#### [WHAT IS EXPECTED]
A faithful, complete transcript of the entries below, without pictures, should be returned.

#### [DATA SHOWN]
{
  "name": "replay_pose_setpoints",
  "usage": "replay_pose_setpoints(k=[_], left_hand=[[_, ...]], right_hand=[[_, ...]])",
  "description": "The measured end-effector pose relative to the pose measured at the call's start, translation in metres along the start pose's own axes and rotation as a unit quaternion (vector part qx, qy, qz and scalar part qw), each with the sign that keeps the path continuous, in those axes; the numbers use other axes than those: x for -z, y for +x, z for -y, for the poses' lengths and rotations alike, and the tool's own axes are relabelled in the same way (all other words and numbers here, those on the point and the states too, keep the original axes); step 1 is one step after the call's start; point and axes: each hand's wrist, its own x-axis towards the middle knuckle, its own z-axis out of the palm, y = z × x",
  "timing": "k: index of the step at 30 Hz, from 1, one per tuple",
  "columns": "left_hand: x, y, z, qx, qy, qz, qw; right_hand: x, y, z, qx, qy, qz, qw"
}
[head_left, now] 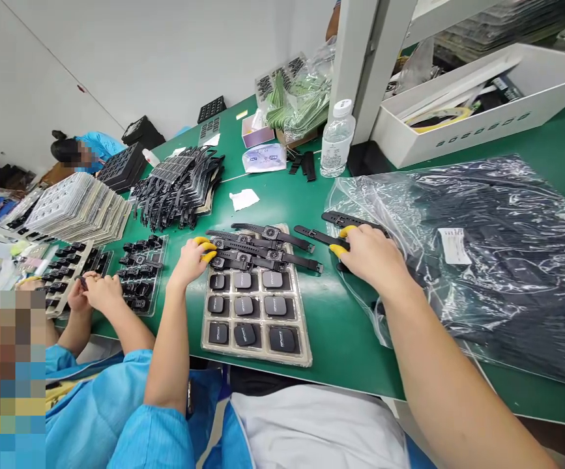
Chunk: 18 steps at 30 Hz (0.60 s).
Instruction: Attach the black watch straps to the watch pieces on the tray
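Observation:
A beige tray (204,326) with black watch bodies in its pockets lies on the green table in front of me. Several strapped black watches (262,251) lie across its far end. My left hand (191,260), with yellow finger cots, pinches the left end of one of these watches. My right hand (370,254), also with yellow finger cots, rests at the mouth of a clear plastic bag (482,260) and grips a black strap (318,236) that reaches toward the tray.
A co-worker's hands (94,293) work over another tray (140,273) at my left. Piles of black straps (179,185), stacked trays (77,208), a water bottle (337,140) and a white box (482,98) stand farther back.

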Motion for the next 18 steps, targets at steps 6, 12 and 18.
replay_pose_setpoints(k=[6, 12, 18], left_hand=[[0.006, 0.0, 0.0, 0.023, -0.002, -0.029, 0.999], [0.017, -0.019, -0.069, -0.074, -0.118, -0.005, 0.99], [-0.013, -0.033, -0.168, -0.137, 0.1, 0.087, 0.982]], right_hand=[[-0.002, 0.0, -0.002, 0.002, 0.004, 0.0, 1.0], [0.003, 0.001, -0.002, 0.0, 0.094, -0.04, 0.995], [0.024, -0.009, 0.02, -0.019, 0.327, -0.251, 0.911]])
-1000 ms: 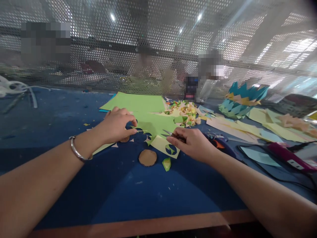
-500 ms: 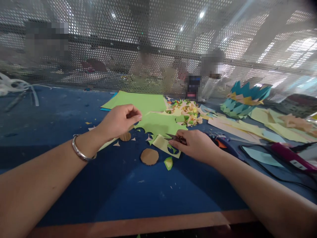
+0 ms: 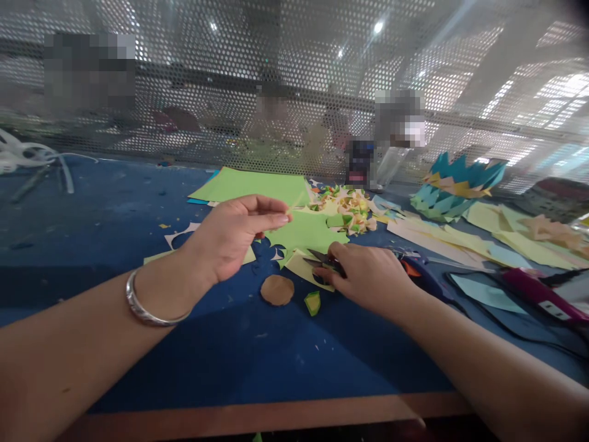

#### [SOLUTION TO THIS PROBLEM]
{
  "name": "replay_pose_setpoints",
  "usage": "replay_pose_setpoints(k=[_], left_hand=[[_, ...]], right_hand=[[_, ...]])",
  "description": "The measured end-effector pose relative to the pose measured at the call's start, translation in metres along the start pose's own axes and rotation as a unit quaternion (vector part qx, qy, qz and scalar part qw), each with the sign that keeps the path continuous, in those axes; the numbers use other axes than those: x for -z, y for +x, z for -y, for the poses' lengths and rotations alike, and the tool's own axes are relabelled in the same way (all other words and numbers here, those on the point and the states too, keep the original axes); step 1 is one step after the call's start; point and axes: each hand's wrist, its own x-axis towards the middle knuckle, its own z-axis out of the palm, y = z × x",
  "timing": "k: index of the step at 30 Hz, from 1, one per tuple",
  "columns": "left_hand: x, y, z, qx, qy, qz, qw; right_hand: x, y, z, qx, qy, qz, qw"
}
[head_left, now] 
Chunk: 18 steps at 30 Hz (0.60 s).
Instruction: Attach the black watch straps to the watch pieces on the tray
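Observation:
A beige tray (204,326) with black watch bodies in its pockets lies on the green table in front of me. Several strapped black watches (262,251) lie across its far end. My left hand (191,260), with yellow finger cots, pinches the left end of one of these watches. My right hand (370,254), also with yellow finger cots, rests at the mouth of a clear plastic bag (482,260) and grips a black strap (318,236) that reaches toward the tray.
A co-worker's hands (94,293) work over another tray (140,273) at my left. Piles of black straps (179,185), stacked trays (77,208), a water bottle (337,140) and a white box (482,98) stand farther back.
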
Motion for the next 18 steps, targets at steps 6, 12 and 18.
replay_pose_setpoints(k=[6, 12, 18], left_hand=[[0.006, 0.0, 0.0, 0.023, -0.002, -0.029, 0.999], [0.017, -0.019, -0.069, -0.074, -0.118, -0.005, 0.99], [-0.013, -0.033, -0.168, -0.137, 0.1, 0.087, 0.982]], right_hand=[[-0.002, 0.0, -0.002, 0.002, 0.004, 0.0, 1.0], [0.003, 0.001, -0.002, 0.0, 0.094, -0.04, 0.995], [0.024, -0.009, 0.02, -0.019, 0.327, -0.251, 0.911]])
-1000 ms: 
-500 ms: 
+0 ms: 

No more output is required for the exercise.